Abstract
Background: Papillon-Lefèvre Syndrome is a rare autosomal
recessive disorder characterized by the presence of palmoplantar
hyperkeratosis and severe periodontitis leading to premature loss of
dentition. Triangular lunulae is a feature considered pathognomonic for
an entirely unrelated condition, the Nail and Patella Syndrome, and has
not been previously reported together with Papillon-Lefèvre Syndrome.

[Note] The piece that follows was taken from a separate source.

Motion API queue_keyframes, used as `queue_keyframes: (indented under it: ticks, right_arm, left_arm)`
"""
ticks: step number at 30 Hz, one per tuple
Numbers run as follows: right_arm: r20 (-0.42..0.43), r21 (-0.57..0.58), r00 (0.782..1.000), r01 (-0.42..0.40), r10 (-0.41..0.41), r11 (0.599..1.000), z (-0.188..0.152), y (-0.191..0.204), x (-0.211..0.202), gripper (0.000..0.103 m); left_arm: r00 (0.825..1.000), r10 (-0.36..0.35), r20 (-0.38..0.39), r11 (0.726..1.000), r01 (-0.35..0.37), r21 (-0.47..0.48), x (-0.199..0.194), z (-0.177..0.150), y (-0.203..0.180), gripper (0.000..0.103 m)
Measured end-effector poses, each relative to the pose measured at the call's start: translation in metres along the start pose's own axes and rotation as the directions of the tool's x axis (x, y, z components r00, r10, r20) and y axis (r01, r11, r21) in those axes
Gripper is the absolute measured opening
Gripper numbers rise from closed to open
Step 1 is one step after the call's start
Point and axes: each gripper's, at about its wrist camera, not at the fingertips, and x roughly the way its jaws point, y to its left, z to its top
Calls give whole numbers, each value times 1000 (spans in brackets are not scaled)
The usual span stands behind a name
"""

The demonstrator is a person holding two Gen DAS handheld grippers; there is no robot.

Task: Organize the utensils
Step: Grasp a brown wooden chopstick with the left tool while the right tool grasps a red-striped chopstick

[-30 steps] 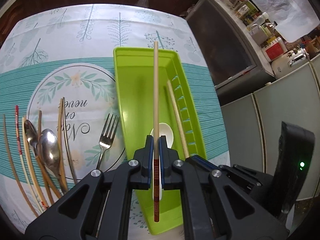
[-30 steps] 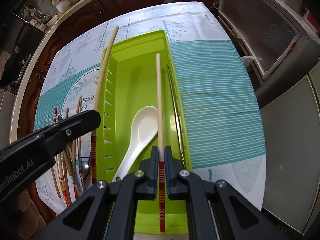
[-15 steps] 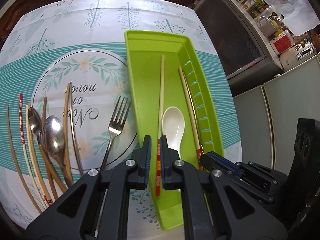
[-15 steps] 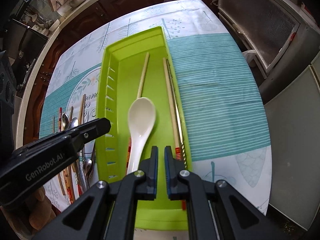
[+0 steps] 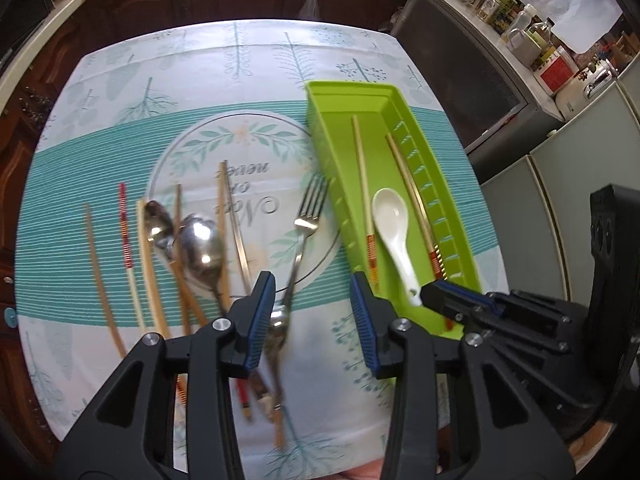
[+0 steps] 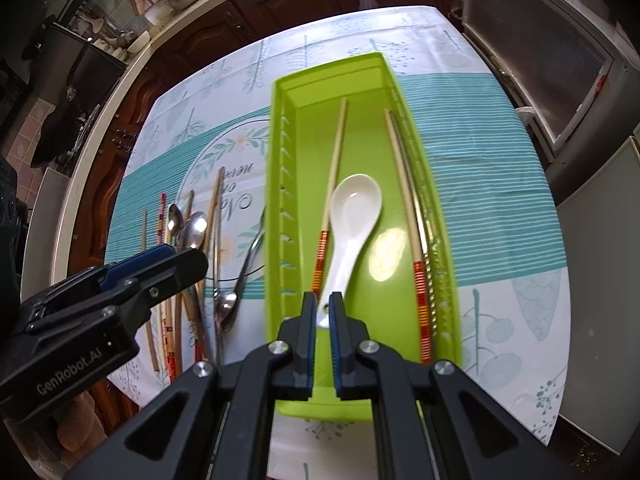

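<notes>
We are holding the left gripper (image 5: 312,316) above the patterned tablecloth (image 5: 240,64), and its jaws are opening with nothing gripped between them; the handle of the metal fork (image 5: 306,220) is only passing beneath the gap, lying on the cloth. We are keeping the right gripper (image 6: 322,320) closed and empty over the near end of the green tray (image 6: 280,128), its fingertips sitting just above the handle tip of the white ceramic spoon (image 6: 352,216). That spoon is lying in the middle of the tray, bowl pointing away from us. Beside it on the left a red-banded chopstick (image 6: 334,176) is resting on the tray floor, and another red-banded chopstick (image 6: 404,184) is lying along the tray's right wall, next to a thin metal piece we cannot identify. Left of the tray, on the cloth, the remaining utensils are waiting: the fork nearest the tray, then two metal spoons (image 5: 200,248) overlapping each other, and several loose chopsticks (image 5: 124,228), some plain wood and some with red bands, lying roughly parallel. In the right wrist view the left gripper is showing at the lower left, above those utensils.
</notes>
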Motion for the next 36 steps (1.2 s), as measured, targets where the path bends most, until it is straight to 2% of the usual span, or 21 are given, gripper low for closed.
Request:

Case Summary: A 16-year-old girl presenting with a long-term
history of palmoplantar hyperkeratosis extensive loss of dentition and a
short-term history of pyogenic infection of the right big toe. The
examination of the patient revealed a rare finding of triangular lunulae
on all fingernails. The patient was diagnosed clinically as a case of
Papillon-Lefèvre Syndrome. Evaluation of other family members allowed
early diagnosis of the syndrome in another sibling and the timely
initiation of treatment to prevent similar morbidity as in the primary
patient.
Conclusion: Triangular lunulae, considered pathognomonic for
Nail-Patella Syndrome, may also be a feature of other syndromes, such as
the case here.
Keywords: triangular lunulae, Papillon-Lefèvre syndrome, case
report
Key Clinical Message: Triangular lunulae, considered
pathognomonic for Nail-Patella Syndrome, may also be a feature of other
syndromes, such as the case here. Papillon-Lefèvre syndrome is a rare
genodermatosis associated with significant morbidity. Consanguinity is
an established high-risk factor. Early diagnosis and treatment can
mitigate the morbidity in affected individuals and societal awareness
around consanguinity can help reduce the burden of the disease in
populations where the practice is common.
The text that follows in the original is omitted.